▸ Supplied data
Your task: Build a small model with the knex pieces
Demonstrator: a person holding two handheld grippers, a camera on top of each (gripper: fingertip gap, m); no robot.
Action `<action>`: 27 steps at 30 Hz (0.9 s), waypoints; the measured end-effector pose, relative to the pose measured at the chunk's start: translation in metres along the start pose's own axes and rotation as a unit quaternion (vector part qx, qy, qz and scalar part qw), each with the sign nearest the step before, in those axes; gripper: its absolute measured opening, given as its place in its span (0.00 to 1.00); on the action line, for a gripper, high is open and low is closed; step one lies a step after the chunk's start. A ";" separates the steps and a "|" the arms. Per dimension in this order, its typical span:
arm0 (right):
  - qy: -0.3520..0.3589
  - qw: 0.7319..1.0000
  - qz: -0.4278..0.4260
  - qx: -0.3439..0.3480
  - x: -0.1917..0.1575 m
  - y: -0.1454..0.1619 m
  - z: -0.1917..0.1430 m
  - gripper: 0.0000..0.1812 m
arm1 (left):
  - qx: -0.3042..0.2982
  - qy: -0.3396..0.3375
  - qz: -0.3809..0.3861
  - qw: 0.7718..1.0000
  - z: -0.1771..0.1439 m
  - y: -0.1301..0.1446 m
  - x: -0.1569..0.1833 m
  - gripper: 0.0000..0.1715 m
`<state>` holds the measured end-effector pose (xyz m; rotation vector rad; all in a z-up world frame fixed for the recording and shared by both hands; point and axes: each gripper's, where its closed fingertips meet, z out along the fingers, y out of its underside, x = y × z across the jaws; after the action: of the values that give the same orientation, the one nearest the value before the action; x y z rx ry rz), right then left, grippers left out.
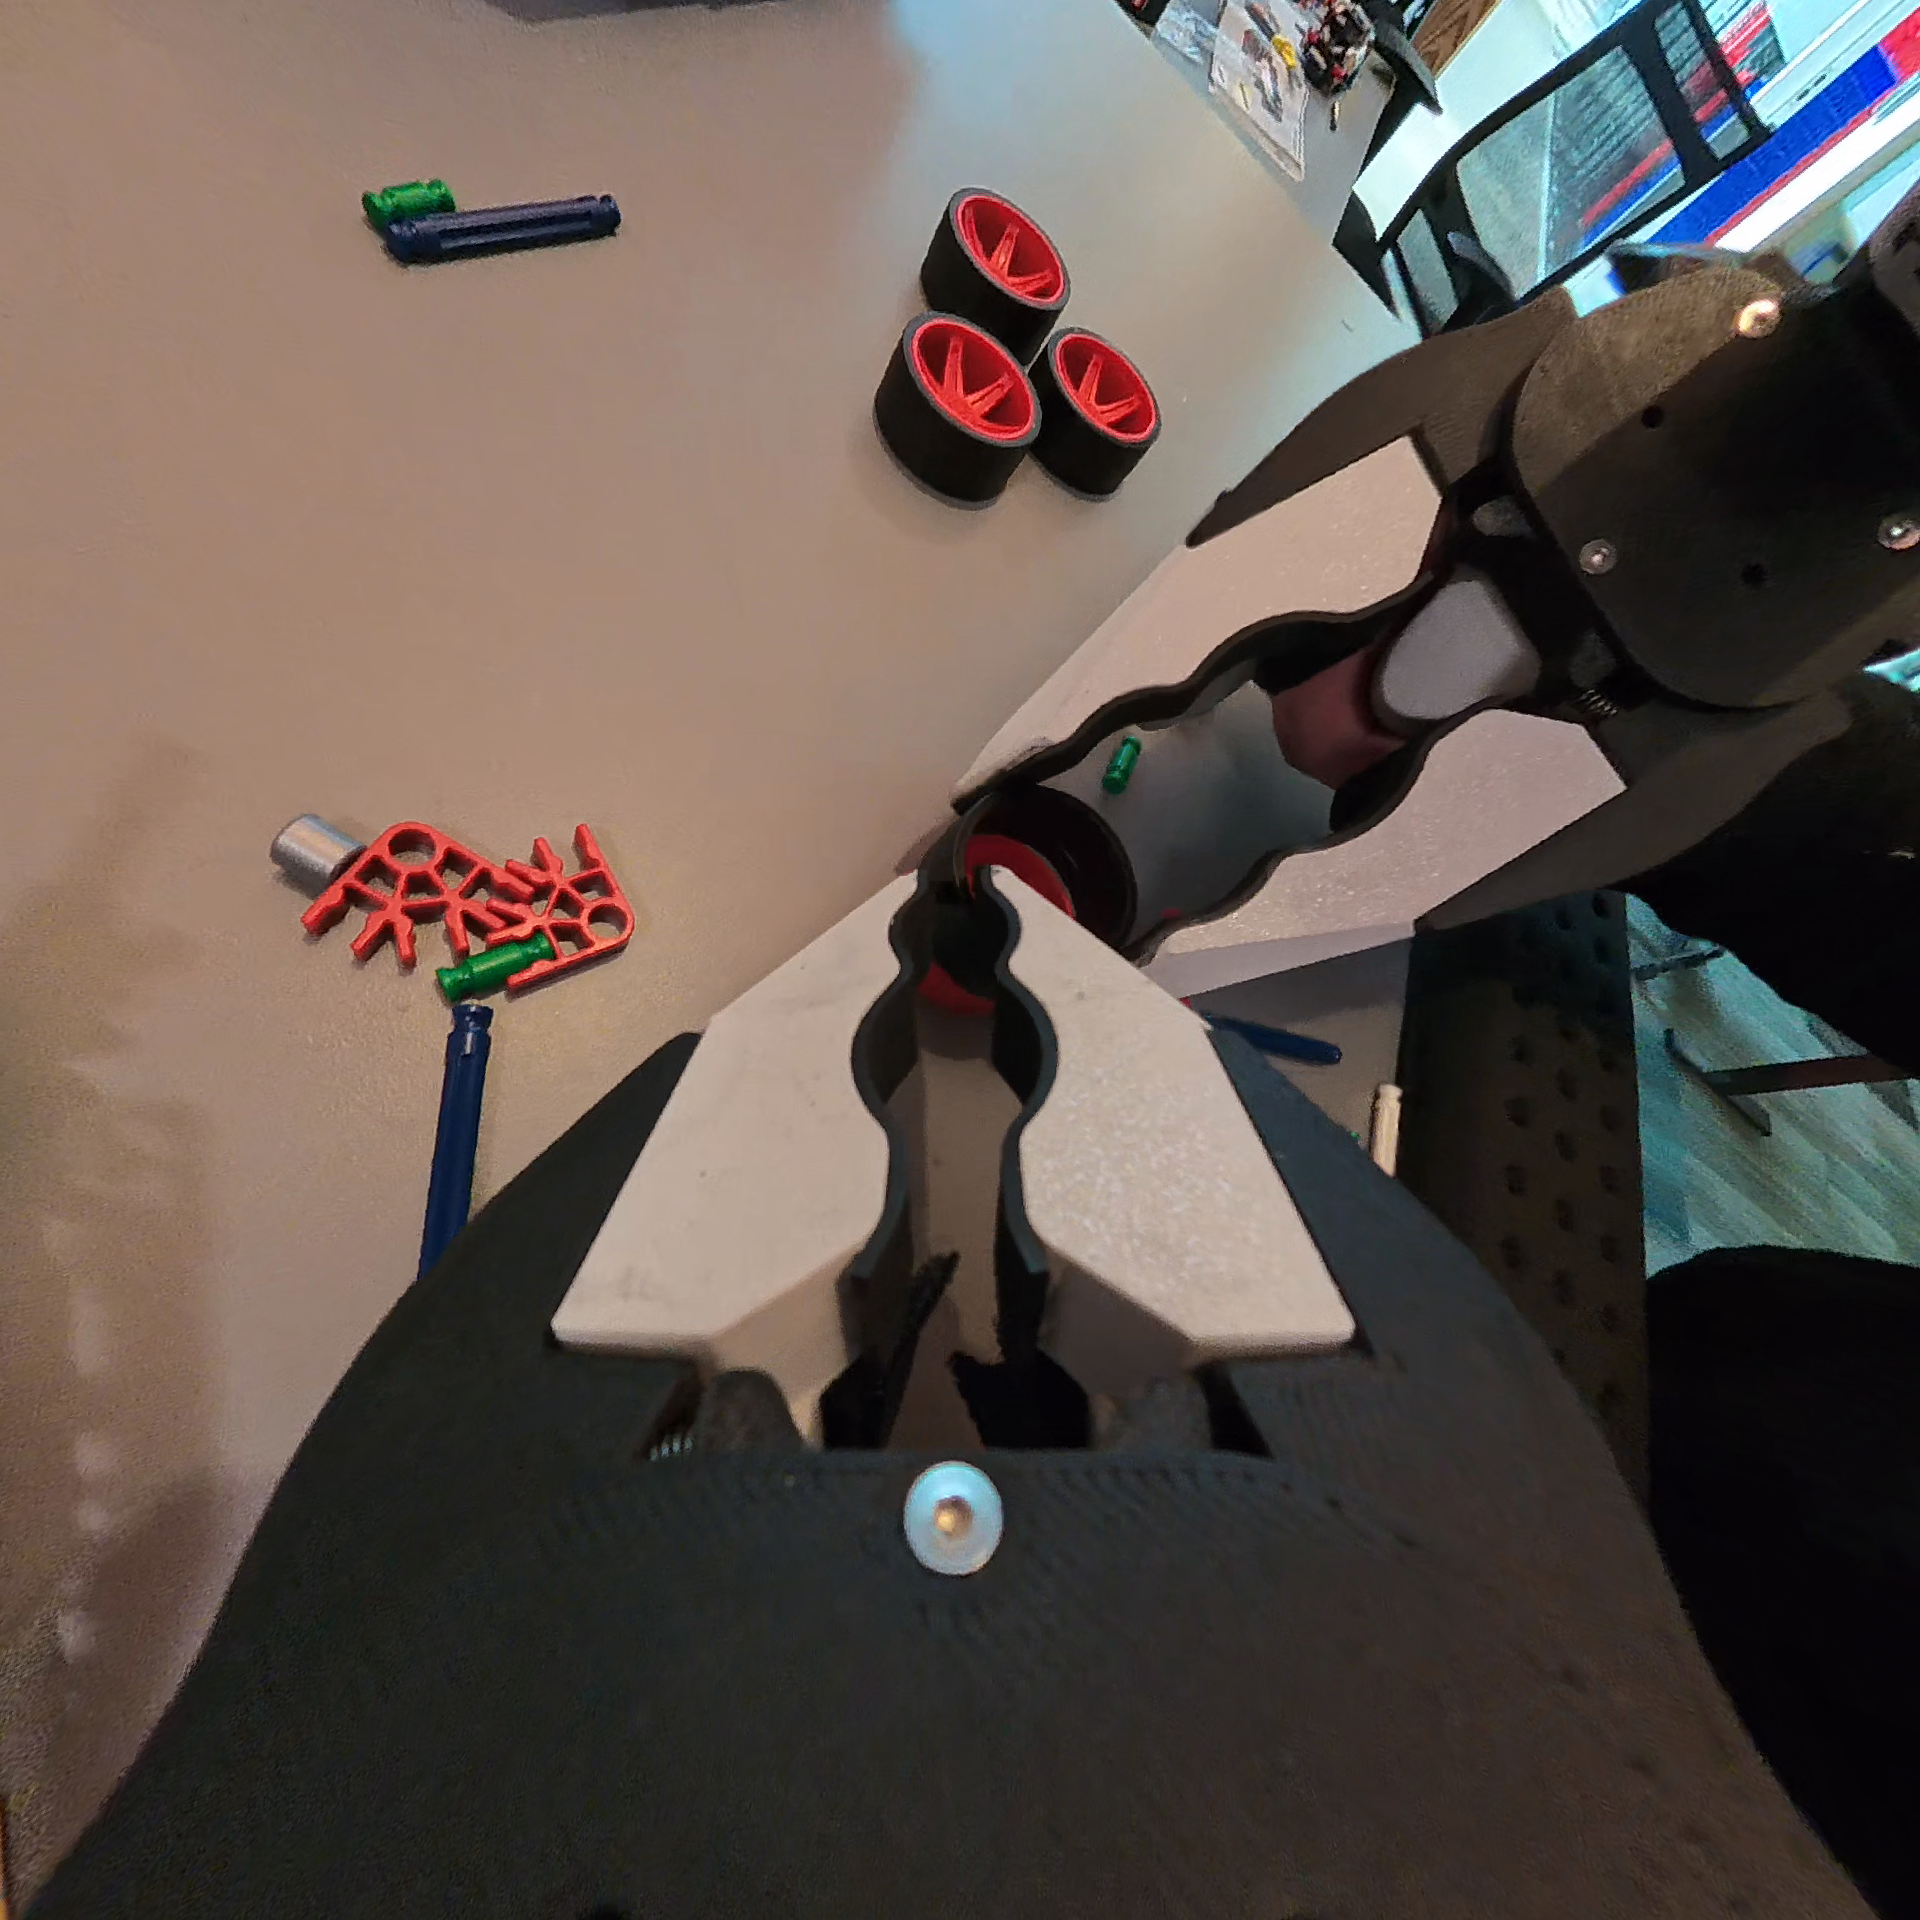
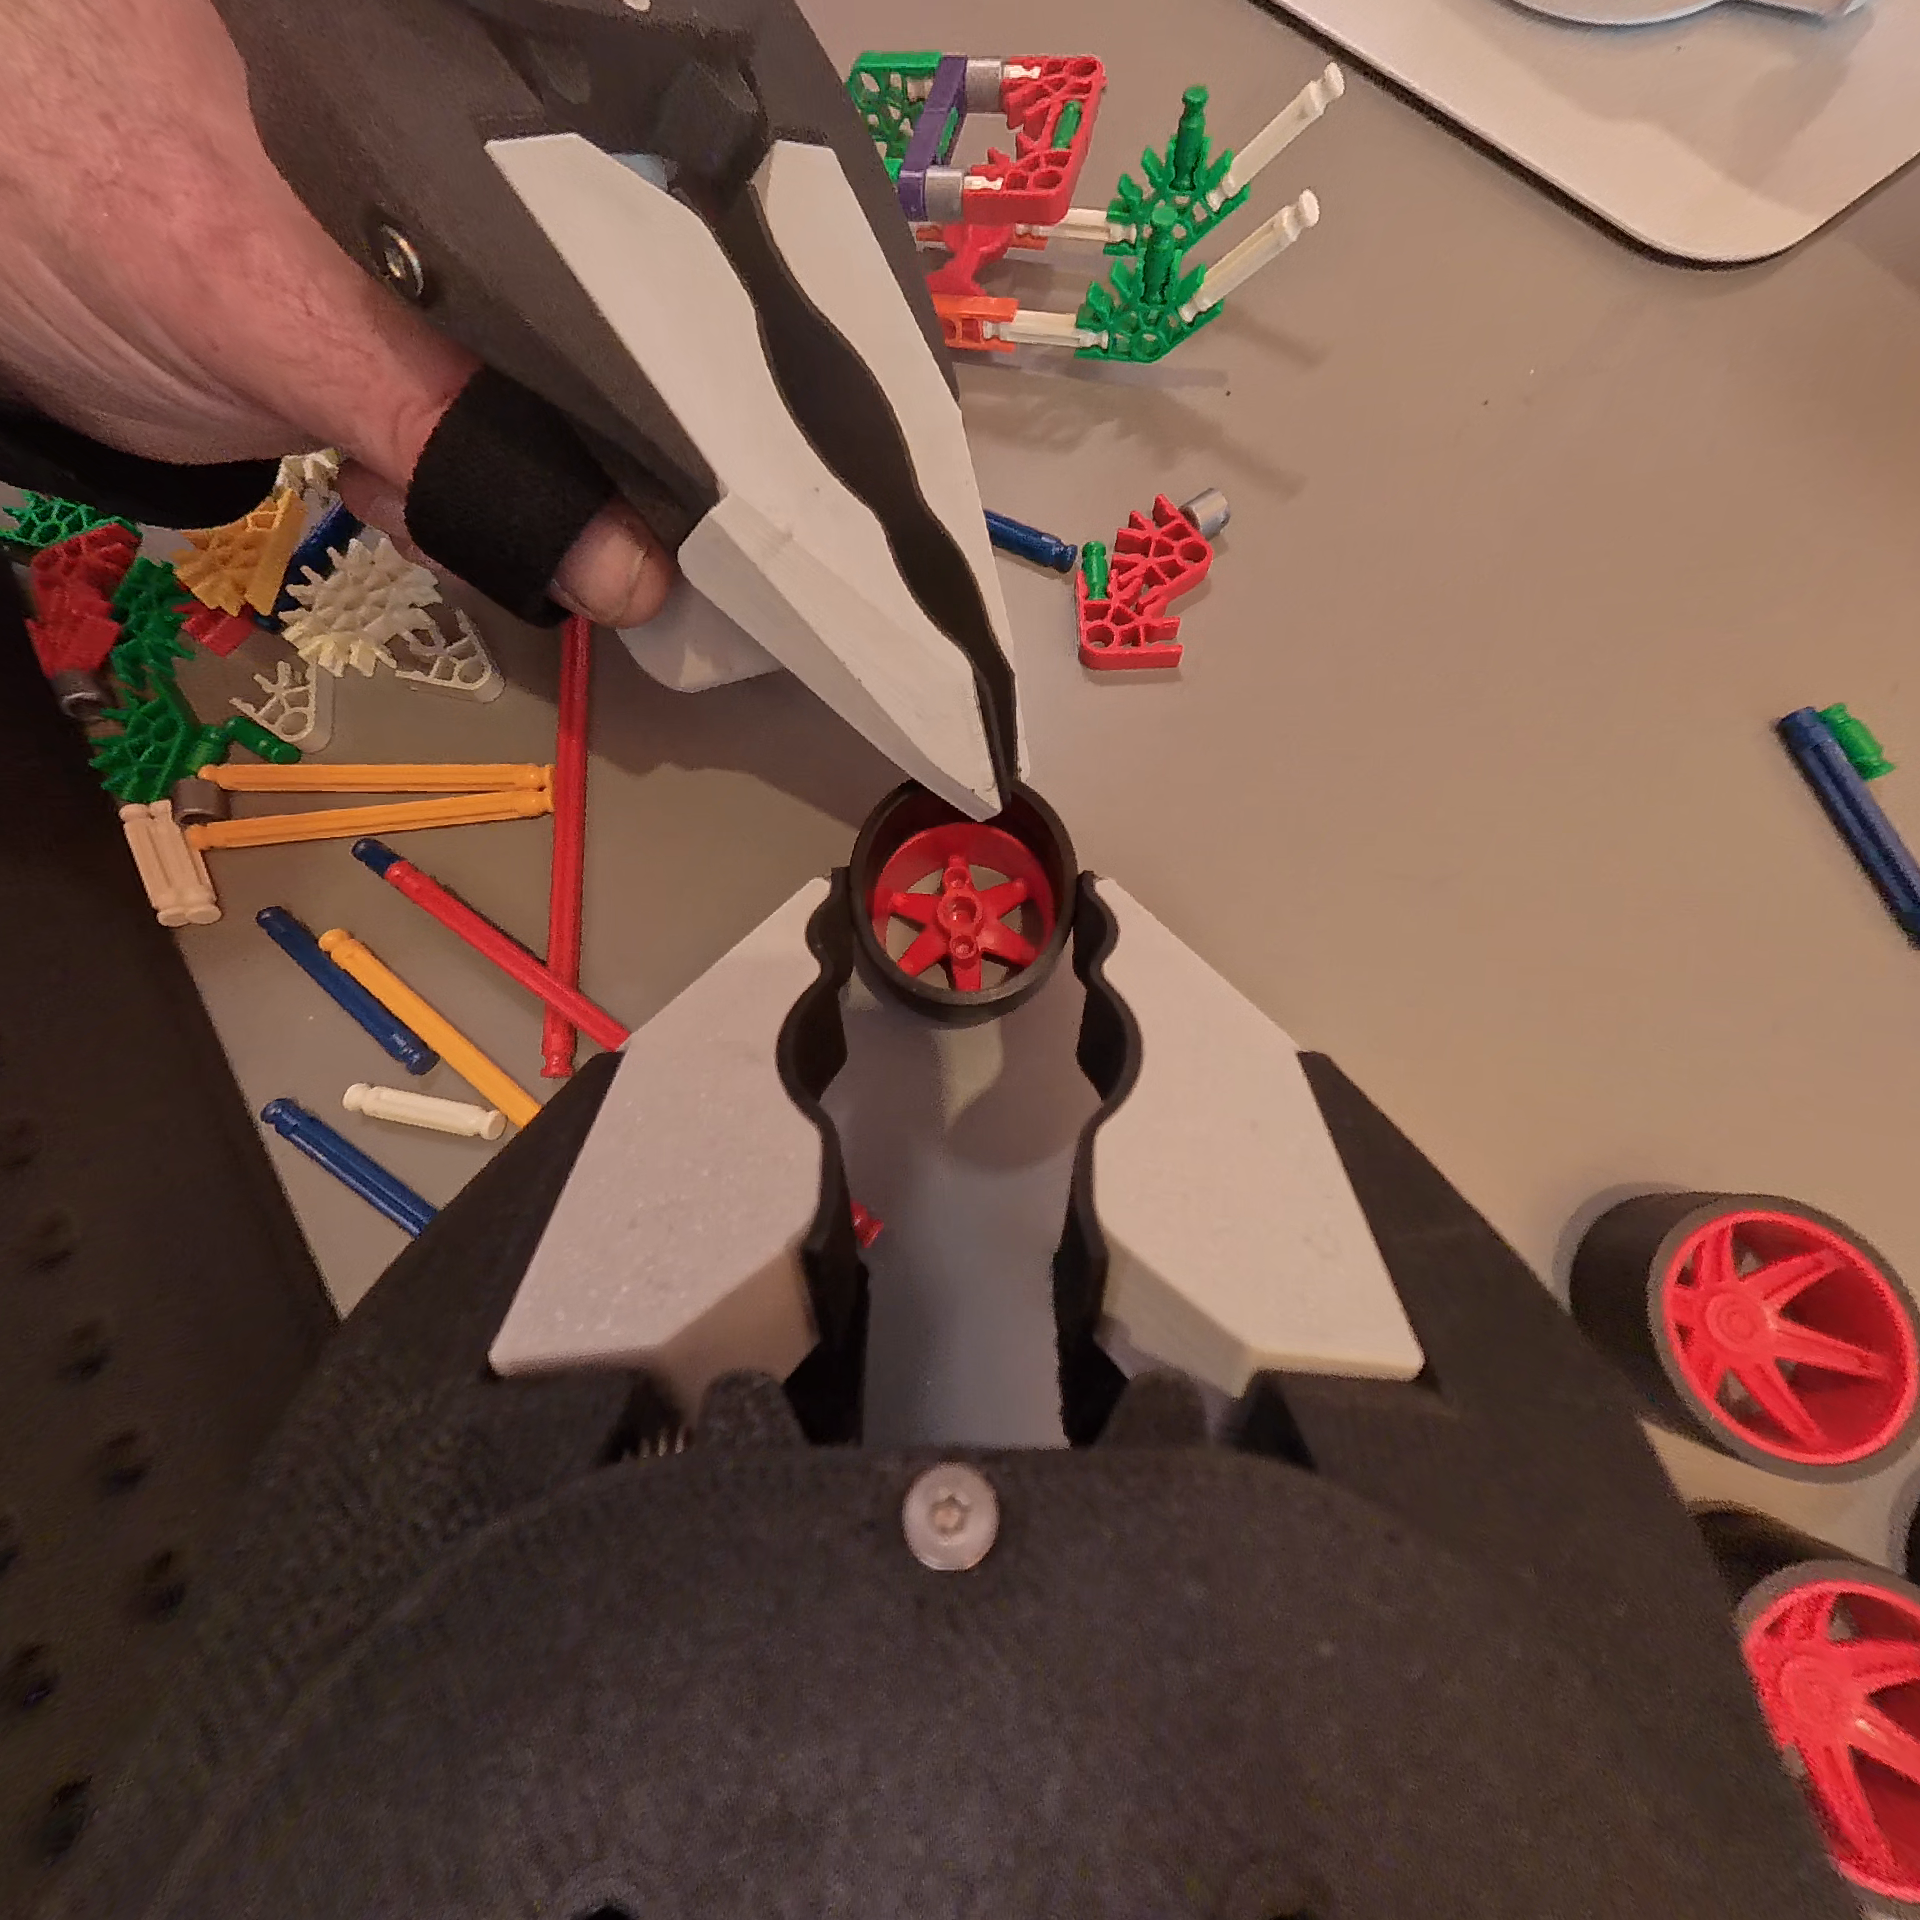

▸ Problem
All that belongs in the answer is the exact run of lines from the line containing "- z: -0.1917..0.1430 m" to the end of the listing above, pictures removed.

▸ Reply to the exercise
  - z: -0.1917..0.1430 m
  - gripper: 0.0000..0.1812 m
arm1 (left):
  - qx: -0.3042..0.2982
  - qy: -0.3396..0.3375
  - qz: -0.3809..0.3861
  - qw: 0.7718..1.0000
  - z: -0.1771..0.1439 m
  - y: -0.1301..0.1446 m
  - x: -0.1569..0.1833 m
  - gripper: 0.0000..0.1715 m
`<state>` holds the measured end-effector pose (xyz m; rotation vector rad; all in a z-up world frame fixed for the recording and shared by both hands; point and axes: each gripper's, where its closed fingertips meet, z out along the fingers, y out of its underside, x = y × z across the jaws; after the action: of the values that give the same orientation, the one nearest the value before the action; x y z rx ry rz), right then left, grippers left out.

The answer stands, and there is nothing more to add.